ALTER SI intègre l’holacratie dans son processus de recrutement :

“On présente l’Holacratie aux candidats dès les premiers échanges. Ça nous permet de voir s’ils accrochent à ce mode de fonctionnement. Ce n’est pas un critère bloquant, mais un élément différenciant qui permet de traduire notre culture d’entreprise et de voir comment réagit le candidat face à ça.”

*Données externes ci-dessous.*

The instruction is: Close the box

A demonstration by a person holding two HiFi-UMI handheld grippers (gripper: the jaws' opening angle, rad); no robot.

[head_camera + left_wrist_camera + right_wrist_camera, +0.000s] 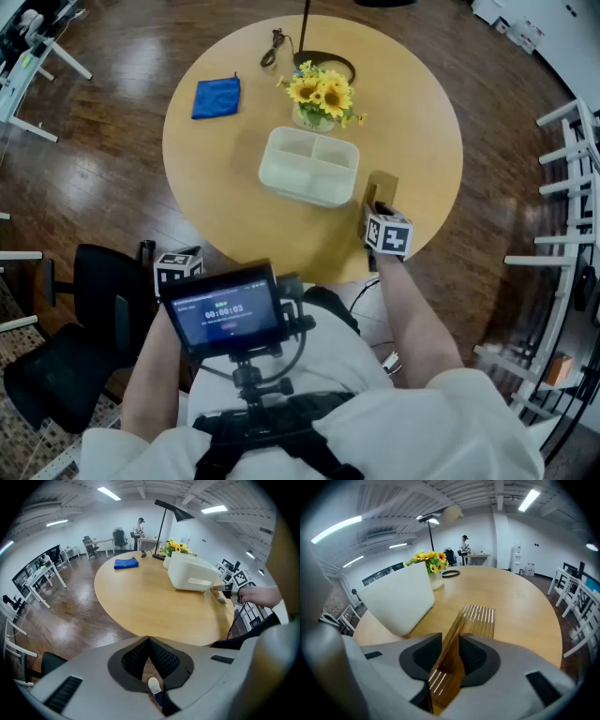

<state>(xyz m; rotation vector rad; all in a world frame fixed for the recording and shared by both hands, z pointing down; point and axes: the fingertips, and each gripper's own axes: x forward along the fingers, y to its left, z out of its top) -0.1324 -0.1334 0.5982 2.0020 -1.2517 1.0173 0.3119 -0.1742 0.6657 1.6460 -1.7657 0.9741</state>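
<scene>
Judging by its look, the lid (480, 620) is a thin, stiff slab of ribbed, glossy brown wood, light enough to carry by one edge but smooth enough to swivel or slip in a narrow pinch. I'd want the hold near the middle of a long edge, so it comes down flat and not corner first. The box (309, 167) looks like light plastic and could skate across the table (225, 187) if the lid is pushed on from the side, so a steadying touch on its wall might help.

The right gripper (451, 656) has its jaws spread wide and clamped on the lid's lower edge. In the head view the lid stands upright at right of centre, just beside the box's right end. The left gripper (149, 641) has its jaws pressed together on nothing and hangs off the table edge at lower left in the head view.

The box sits open at the centre of the table. It is cream-white and rectangular with rounded corners and two compartments, both apparently empty. A vase of sunflowers (322, 94) stands just behind it, and a blue cloth (217, 97) lies toward the upper left.
</scene>
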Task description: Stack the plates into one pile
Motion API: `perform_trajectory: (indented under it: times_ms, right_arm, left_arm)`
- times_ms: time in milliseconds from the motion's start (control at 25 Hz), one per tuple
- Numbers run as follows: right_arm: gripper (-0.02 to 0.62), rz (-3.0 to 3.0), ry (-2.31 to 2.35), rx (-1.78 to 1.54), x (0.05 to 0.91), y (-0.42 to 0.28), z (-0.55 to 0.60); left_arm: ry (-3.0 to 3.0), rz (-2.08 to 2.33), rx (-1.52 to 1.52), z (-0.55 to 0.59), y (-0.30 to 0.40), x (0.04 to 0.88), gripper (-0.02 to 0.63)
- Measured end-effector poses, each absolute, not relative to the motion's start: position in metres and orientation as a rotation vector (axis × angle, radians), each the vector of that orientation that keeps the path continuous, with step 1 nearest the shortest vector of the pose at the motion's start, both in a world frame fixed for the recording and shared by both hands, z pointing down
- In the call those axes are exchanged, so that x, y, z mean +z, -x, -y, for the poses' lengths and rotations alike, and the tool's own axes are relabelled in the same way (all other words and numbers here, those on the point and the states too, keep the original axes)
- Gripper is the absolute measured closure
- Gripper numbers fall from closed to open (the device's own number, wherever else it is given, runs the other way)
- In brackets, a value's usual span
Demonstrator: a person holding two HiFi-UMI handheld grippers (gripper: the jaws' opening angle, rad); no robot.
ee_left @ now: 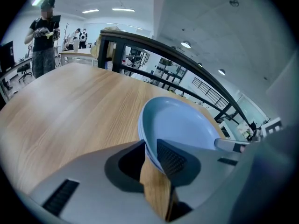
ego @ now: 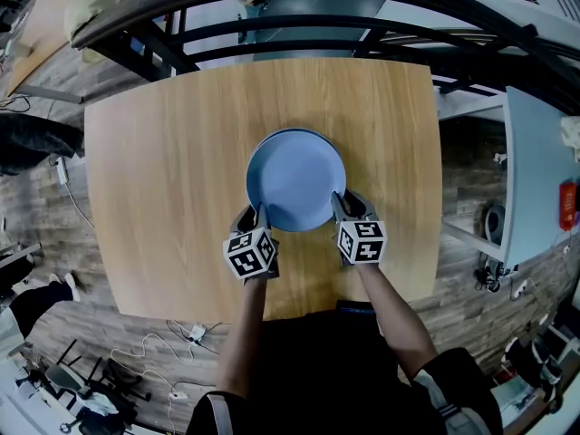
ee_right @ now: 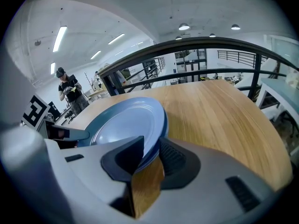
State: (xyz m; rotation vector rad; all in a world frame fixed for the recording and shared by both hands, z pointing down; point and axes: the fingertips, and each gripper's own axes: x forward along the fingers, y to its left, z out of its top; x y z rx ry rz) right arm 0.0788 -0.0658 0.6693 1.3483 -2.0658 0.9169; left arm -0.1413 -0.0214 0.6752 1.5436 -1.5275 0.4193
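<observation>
Left tongs, right tongs — both released, straddling near rim | plates — pale blue, round, stacked on table

Both bare forearms reach forward side by side, the left forearm nearly straight, the right forearm angled inward. The left gripper and right gripper point forward and down at a like slant, marker cubes uppermost. Each gripper's jaws stand a little apart – astride the near rim of the blue plate, left and right – with the rim lying between the ribbed pads
</observation>
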Motion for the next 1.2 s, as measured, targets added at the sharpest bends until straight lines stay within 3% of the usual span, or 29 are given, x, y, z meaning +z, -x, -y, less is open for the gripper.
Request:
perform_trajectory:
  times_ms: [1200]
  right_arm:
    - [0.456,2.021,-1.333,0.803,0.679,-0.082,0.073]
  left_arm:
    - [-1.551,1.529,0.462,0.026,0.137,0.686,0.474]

Mais tout n’est pas encore parfait.

Les défis encore à relever

Si l’Holacratie a apporté des améliorations, Thomas identifie encore des marges de progression :

🔸 La gestion des priorités

“On a gardé des habitudes d’avant. Certaines décisions restent informelles, alors que l’Holacratie propose des outils pour structurer ça. On ne les utilise pas toujours à fond.”

🔸 L’équilibre entre urgences et vision long terme

“Les demandes clients prennent souvent le dessus. Ça fait partie du jeu, mais du coup, certains sujets internes sont toujours repoussés.”

Un accompagnement clé pour une transformation réussie

Qu’est ce que l’accompagnement de Sémawé a permis ?

“Sans Sémawé, je pense qu’on aurait mis plus de temps et fait pas mal d’erreurs. L’Holacratie, ce n’est pas juste une idée sympa, c’est un cadre précis qui demande d’être bien compris.”

Et ce travail n’est pas terminé :

“Ce n’est pas un one-shot. Même après trois ans, on a encore besoin d’être accompagnés pour aller plus loin.”

Une transformation qui s’ancre dans la durée

L’Holacratie a permis à ALTER SI de bâtir une organisation plus transparente, plus responsabilisante et plus fluide. Mais comme tout changement profond, elle demande un engagement constant et une capacité à ajuster les pratiques au fil du temps.

Un témoignage qui montre que l’Holacratie n’est pas une solution miracle, mais un cadre puissant pour structurer autrement l’organisation et la prise de décision.